***** INFORMATION SUPPLIED *****

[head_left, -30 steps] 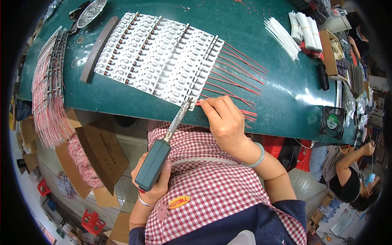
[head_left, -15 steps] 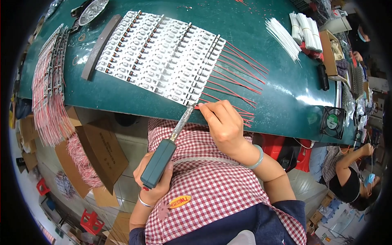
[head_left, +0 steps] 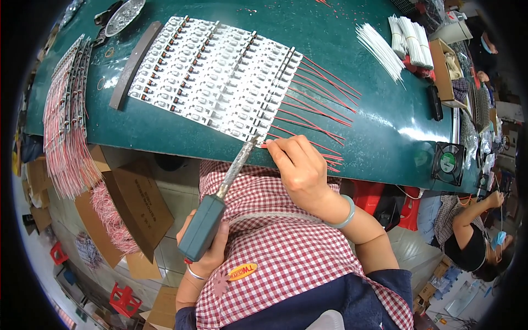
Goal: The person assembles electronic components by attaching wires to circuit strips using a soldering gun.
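My left hand (head_left: 219, 246) is wrapped round the dark green handle of a soldering iron (head_left: 202, 226). Its long metal barrel slants up to the near right corner of a white circuit board panel (head_left: 217, 77), where the tip meets the board edge. My right hand (head_left: 300, 169) pinches a thin red wire (head_left: 264, 145) at that same corner, right beside the tip. Several other red wires (head_left: 324, 111) run off the panel's right edge across the table. The panel carries rows of small components; my fingers hide part of the pinched wire.
A dark bar (head_left: 135, 66) lies along the panel's left edge on the green table (head_left: 379, 148). Wired boards (head_left: 69, 110) hang over the table's left side above an open carton (head_left: 137, 214). White wire bundles (head_left: 415, 44), a small fan (head_left: 448, 163) and a seated person (head_left: 467, 236) are at right.
The soldering iron's handle has dropped down and left with my left hand, and its tip has shifted slightly left and up along the board corner. My right hand has barely moved.
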A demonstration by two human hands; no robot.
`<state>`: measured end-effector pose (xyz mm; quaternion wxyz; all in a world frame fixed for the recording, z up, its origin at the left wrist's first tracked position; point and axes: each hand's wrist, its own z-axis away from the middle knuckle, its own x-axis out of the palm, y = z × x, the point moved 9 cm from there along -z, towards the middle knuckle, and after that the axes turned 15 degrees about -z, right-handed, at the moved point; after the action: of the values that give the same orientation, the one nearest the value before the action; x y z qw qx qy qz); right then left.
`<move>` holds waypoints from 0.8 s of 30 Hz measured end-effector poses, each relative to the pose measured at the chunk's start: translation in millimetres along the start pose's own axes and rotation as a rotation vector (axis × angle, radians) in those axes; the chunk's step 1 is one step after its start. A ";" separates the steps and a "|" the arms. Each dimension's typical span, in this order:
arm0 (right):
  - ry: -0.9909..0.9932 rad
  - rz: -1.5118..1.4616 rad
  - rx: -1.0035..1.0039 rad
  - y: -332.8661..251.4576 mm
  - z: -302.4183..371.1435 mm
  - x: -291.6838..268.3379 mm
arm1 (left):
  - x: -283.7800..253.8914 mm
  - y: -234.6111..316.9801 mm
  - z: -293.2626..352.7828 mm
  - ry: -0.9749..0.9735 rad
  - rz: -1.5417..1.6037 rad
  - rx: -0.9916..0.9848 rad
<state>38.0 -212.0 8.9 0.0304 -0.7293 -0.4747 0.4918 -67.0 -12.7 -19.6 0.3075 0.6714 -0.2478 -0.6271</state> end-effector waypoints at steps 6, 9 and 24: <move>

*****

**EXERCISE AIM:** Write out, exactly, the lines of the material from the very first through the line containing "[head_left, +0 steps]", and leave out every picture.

**SOLUTION FOR THIS EXERCISE:**
[head_left, -30 steps] 
[head_left, -15 steps] 
[head_left, +0 steps] 

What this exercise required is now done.